CHV Riziki Hamad Dadi:
Bi Zume, a mother from Maziwani, Pemba, Zanzibar had delivered 4 times at home, believing facility deliveries weren’t helpful or necessary. However, after Riziki registered the mother in the Safer Deliveries program, she used the skills learned through program training and the digital tool to change the mother and family’s thoughts on facility delivery. “I never believed in facility deliveries. I used to call a Traditional Birth Attendant to help me deliver at home as I believed God could help me deliver safely, but once I heard others’ stories that Riziki (a CHV) recounted to me, I came to realize that what happened to others can also happen to me.” At last, the mother delivered her 5th child at the facility.

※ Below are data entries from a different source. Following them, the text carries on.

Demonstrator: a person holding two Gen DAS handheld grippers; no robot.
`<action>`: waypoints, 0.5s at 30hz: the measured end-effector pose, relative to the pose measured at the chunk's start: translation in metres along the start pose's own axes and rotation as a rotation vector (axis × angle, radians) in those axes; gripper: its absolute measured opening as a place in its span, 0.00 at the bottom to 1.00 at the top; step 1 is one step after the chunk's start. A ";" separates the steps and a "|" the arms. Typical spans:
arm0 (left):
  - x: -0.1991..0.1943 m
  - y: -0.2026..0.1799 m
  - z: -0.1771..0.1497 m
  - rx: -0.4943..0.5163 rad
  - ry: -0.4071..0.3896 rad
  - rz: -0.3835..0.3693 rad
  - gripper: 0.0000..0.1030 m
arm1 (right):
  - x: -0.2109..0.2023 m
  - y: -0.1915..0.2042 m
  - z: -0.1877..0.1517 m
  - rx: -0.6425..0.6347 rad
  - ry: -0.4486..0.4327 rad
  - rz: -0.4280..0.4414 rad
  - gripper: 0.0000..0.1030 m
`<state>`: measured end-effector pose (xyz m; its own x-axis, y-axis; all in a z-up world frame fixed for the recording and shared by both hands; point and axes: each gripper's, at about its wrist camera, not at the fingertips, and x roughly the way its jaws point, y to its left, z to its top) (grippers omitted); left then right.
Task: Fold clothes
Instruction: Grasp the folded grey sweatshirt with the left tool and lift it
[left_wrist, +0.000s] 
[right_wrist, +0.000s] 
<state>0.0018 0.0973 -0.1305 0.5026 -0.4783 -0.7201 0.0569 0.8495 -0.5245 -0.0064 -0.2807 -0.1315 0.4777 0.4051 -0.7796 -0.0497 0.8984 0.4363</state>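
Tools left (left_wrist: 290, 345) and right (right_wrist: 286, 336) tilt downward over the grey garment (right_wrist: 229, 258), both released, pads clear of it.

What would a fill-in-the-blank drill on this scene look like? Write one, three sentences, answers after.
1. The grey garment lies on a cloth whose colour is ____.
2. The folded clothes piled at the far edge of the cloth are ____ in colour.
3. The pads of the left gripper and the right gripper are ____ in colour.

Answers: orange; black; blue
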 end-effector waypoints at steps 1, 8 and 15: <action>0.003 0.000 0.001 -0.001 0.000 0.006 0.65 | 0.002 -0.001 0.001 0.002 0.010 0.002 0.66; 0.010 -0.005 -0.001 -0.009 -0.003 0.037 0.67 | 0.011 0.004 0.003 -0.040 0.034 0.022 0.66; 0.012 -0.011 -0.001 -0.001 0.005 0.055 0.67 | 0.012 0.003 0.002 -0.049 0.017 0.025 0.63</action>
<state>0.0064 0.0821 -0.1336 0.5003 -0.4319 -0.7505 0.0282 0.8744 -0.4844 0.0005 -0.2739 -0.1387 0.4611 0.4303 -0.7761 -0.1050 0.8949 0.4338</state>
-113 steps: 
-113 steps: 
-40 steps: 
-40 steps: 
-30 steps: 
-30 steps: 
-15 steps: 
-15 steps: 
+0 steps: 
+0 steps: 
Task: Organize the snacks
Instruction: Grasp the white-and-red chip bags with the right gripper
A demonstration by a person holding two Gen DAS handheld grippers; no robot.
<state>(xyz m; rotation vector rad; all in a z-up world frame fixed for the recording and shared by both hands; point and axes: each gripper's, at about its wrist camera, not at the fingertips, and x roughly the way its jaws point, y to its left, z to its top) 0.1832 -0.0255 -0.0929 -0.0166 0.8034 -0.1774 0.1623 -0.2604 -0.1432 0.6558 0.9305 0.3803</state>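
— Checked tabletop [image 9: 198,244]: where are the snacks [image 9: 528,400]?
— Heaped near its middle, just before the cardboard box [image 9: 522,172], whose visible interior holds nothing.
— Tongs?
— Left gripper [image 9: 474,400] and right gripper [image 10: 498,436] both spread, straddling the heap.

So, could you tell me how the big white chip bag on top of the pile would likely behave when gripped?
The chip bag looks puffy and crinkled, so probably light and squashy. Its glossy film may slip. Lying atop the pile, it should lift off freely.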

I continue to be proud that the Safer Deliveries program has helped address many of the challenges that hinder facility delivery and improvements in maternal and newborn health in Pemba. I’ve been able to observe as CHVs equipped with digital support tools help to improve mothers and families’ awareness of facility delivery and reproductive health through sensitization activities done through the digital system.
Our data shows an improvement in facility delivery rates since the program started in Pemba including an increasing number of mothers who previously delivered at home, but decided to deliver at the facility due to the sensitization done by CHVs supported by digital tools in the Safer Deliveries program.